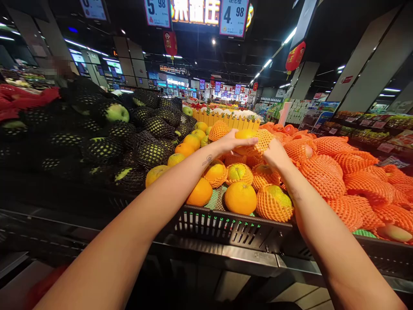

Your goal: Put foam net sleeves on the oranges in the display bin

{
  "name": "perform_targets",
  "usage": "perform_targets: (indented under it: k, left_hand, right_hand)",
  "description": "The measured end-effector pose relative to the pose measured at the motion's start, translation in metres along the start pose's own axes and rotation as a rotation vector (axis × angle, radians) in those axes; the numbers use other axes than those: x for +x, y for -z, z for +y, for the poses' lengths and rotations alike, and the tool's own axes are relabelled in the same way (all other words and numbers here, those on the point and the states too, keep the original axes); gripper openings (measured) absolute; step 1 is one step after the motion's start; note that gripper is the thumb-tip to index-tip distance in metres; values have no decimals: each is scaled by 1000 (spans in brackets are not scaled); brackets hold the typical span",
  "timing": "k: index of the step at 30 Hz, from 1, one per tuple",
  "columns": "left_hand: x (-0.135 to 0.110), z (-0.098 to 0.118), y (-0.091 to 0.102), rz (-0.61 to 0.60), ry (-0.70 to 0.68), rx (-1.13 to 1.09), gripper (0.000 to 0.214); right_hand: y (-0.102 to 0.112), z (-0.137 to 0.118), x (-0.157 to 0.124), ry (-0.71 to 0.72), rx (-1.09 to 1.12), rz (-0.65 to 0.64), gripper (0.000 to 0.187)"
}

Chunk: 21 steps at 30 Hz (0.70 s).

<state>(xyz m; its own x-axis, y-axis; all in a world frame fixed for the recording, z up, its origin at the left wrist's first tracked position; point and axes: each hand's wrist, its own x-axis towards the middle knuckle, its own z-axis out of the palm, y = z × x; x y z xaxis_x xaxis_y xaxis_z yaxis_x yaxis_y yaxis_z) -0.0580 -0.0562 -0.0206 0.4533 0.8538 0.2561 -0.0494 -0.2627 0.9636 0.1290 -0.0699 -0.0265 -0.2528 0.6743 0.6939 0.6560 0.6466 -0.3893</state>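
Note:
My left hand (231, 141) is closed around an orange (244, 134), its thumb lying across the fruit. Against the right side of that orange sits an orange foam net sleeve (263, 141), gripped by my right hand (275, 152). Most of the right fingers are hidden behind the net. How far the sleeve covers the fruit cannot be made out. Below both hands are more oranges, some bare like the front one (240, 198), others in foam nets like the one at the front right (274, 203).
A black slatted crate (226, 227) holds the oranges. Green fruit in black nets (155, 150) is piled on the left, fruit in orange foam nets (322, 174) on the right. A yellow picket-style divider (226, 119) stands behind. Price signs (234, 17) hang overhead.

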Motion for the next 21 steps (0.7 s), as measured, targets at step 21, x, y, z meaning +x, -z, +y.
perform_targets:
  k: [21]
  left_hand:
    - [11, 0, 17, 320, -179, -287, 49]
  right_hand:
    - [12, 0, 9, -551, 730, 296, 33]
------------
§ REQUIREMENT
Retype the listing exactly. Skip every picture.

§ RESPONSE FOR THIS EXERCISE
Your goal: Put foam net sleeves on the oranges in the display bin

{
  "name": "perform_targets",
  "usage": "perform_targets: (indented under it: k, left_hand, right_hand)",
  "description": "The measured end-effector pose relative to the pose measured at the motion's start, translation in metres along the start pose's own axes and rotation as a rotation vector (axis × angle, radians) in those axes; the numbers use other axes than those: x for +x, y for -z, z for +y, for the poses' lengths and rotations alike, and the tool's own axes are relabelled in the same way (all other words and numbers here, those on the point and the states too, keep the original axes); gripper openings (measured) absolute; step 1 is one step after the motion's start; note that gripper is the thumb-tip to index-tip distance in metres; values have no decimals: each is scaled by 1000 (spans in brackets are not scaled); brackets hold the typical span",
  "timing": "k: index of the step at 30 Hz, from 1, one per tuple",
  "columns": "left_hand: x (-0.135 to 0.110), z (-0.098 to 0.118), y (-0.091 to 0.102), rz (-0.61 to 0.60), ry (-0.70 to 0.68), rx (-1.13 to 1.09), gripper (0.000 to 0.214); right_hand: y (-0.102 to 0.112), z (-0.137 to 0.118), x (-0.157 to 0.124), ry (-0.71 to 0.72), rx (-1.09 to 1.12), rz (-0.65 to 0.64), gripper (0.000 to 0.187)"
}

Chunk: 21 steps at 30 Hz (0.70 s).

<state>(xyz m; its own x-axis, y-axis; all in a world frame fixed for the recording, z up, its origin at the left wrist's first tracked position; point and axes: each hand's wrist, its own x-axis towards the middle knuckle, its own z-axis out of the palm, y = z × x; x y z xaxis_x xaxis_y xaxis_z yaxis_x yaxis_y yaxis_z) -0.0580 -0.0562 -0.0206 0.4533 0.8538 0.2561 -0.0494 -0.2627 0.9636 0.1290 -0.0699 -0.0265 -0.2528 0.6743 0.6939 0.6560 0.6466 -0.3893</state>
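Note:
My left hand (231, 141) is closed around an orange (244, 134), its thumb lying across the fruit. Against the right side of that orange sits an orange foam net sleeve (263, 141), gripped by my right hand (275, 152). Most of the right fingers are hidden behind the net. How far the sleeve covers the fruit cannot be made out. Below both hands are more oranges, some bare like the front one (240, 198), others in foam nets like the one at the front right (274, 203).
A black slatted crate (226, 227) holds the oranges. Green fruit in black nets (155, 150) is piled on the left, fruit in orange foam nets (322, 174) on the right. A yellow picket-style divider (226, 119) stands behind. Price signs (234, 17) hang overhead.
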
Motion for the next 21 steps (0.7 s), as measured, targets at step 21, x, y, z meaning +x, -z, +y.
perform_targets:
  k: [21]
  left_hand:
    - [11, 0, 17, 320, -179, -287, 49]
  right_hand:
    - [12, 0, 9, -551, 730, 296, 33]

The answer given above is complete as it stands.